Il correspond d’une manière générale quand votre blog est votre activité principale (et non pas du dropshipping par exemple car votre site/blog n’est qu’une structure pour afficher les articles mais pas l’activité). Mais quand vous rédigiez des articles, mettez de la pub en bas de page (si il y a du trafic autant en profiter) ou si vous promouvez des objets/services avec un système d’affiliation, cette catégorie remplie ces critères.

Vous êtes donc dans la catégorie « 5814Z Edition de revues et périodiques » ce qui correspond aux revues et journaux.

 

Ensuite il vous faut renseigner votre dénomination et vos coordonnées (procédure classique quand on enregistre un statut officiel) :

 

Ensuite vous renseignez le lieu et la date de votre début d’activité (par défaut à votre domicile sauf si vous avez un local prévu à cet effet : vous devrez donc renseigner cette nouvelle adresse). Et vous indiquez l’ensemble de vos activités (vous pouvez en avoir plusieurs). A noter que l’activité principale est à rentrer en premier (c’est sur sa catégorie que le taux de cotisation sera pris)

 

Il vous faut maintenant choisir entre le versement mensuel ou trimestriel des cotisations. Le choix vous appartient et cela ne changera rien à votre statut. C’est à renseigner selon vos préférences (un peu comme la mensualisation ou non de vos impôts, le montant ne varie pas, juste la fréquence du paiement).

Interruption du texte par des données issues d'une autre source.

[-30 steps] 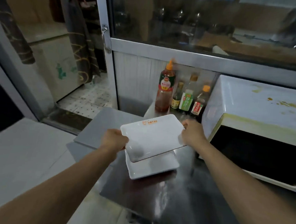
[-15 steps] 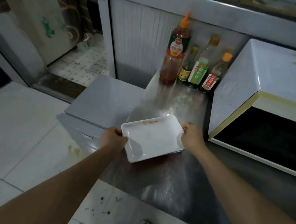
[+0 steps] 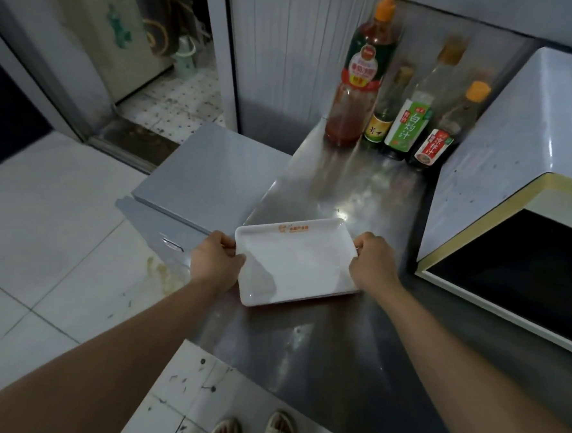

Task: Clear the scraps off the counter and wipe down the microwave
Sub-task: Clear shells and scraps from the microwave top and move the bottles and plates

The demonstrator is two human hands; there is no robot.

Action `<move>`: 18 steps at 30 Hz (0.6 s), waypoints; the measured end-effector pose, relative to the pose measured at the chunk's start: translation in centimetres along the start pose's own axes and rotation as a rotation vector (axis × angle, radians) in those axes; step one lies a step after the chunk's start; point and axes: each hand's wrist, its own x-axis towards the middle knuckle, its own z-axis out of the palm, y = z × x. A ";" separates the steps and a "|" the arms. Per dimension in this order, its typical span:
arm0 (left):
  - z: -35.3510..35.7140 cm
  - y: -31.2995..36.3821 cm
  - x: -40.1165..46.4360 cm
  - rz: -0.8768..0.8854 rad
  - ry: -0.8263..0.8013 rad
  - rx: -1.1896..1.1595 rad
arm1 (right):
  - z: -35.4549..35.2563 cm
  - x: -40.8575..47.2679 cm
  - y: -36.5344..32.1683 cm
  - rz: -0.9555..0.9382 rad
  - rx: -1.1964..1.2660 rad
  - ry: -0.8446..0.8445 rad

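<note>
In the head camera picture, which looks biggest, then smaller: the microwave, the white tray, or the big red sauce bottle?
1. microwave, though it is cut off at the frame's edge.
2. white tray, held by both hands.
3. red sauce bottle.
The bottle stands farther from the camera, so its real size against the tray is unsure.

A white rectangular plastic tray (image 3: 295,260) sits at centre frame on the near left part of the stainless-steel counter (image 3: 337,346), a left hand (image 3: 216,262) at its left edge and a right hand (image 3: 374,263) at its right edge. Four sauce bottles (image 3: 401,116) line the counter's far end, upper centre. A white microwave oven (image 3: 516,146) stands right of them. A grey metal cabinet (image 3: 210,165) adjoins the counter's left side, tiled floor (image 3: 42,235) at lower left.
</note>
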 end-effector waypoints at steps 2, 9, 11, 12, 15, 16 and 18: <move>0.0 0.1 -0.1 -0.006 -0.002 0.000 | 0.0 0.0 0.2 0.002 0.001 -0.011; 0.9 -1.1 -1.4 -0.020 -0.154 0.091 | 0.4 0.2 0.5 0.033 0.068 -0.120; 1.3 -1.2 -1.8 -0.021 -0.175 0.041 | 0.5 0.2 0.6 0.028 0.103 -0.171; 1.4 -1.1 -1.8 -0.009 -0.160 0.052 | 0.5 0.1 0.7 0.029 0.126 -0.182; 1.4 -0.6 -1.7 0.026 -0.103 0.171 | 0.3 0.2 0.8 0.026 0.150 -0.201; 1.3 -0.4 -1.6 0.022 -0.095 0.176 | 0.1 0.3 0.8 0.028 0.145 -0.212; 1.2 0.0 -1.3 0.002 -0.095 0.175 | -0.2 0.4 0.7 0.027 0.132 -0.229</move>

Ensuite vous donnez votre numéro de sécurité sociale et informez votre activité annexe (si activité il y a). Vous pouvez également faire bénéficier de votre assurance maladie à un conjoint/ enfant.

 

Il vous faudra dater, signer et donner votre adresse email (+ coordonnées supplémentaires si besoin). Et cliquez sur le bouton « validation ».

ATTENTION : Bien avoir la copie numérique de sa carte d’identité recto-verso et indiquer à la main la mention : « J’atteste sur l’honneur que la copie de cette pièce d’identité est conforme à l’originale. Fait à (ville), le (date) » puis signer. Sinon votre dossier ne sera pas accepté

(Je vous conseille d’imprimer le scan de votre carte d’identité et d’écrire à la main la mention ci-dessus, puis de l’envoyer par la poste à l’adresse qui apparaîtra une fois que vous aurez cliqué sur « validation »)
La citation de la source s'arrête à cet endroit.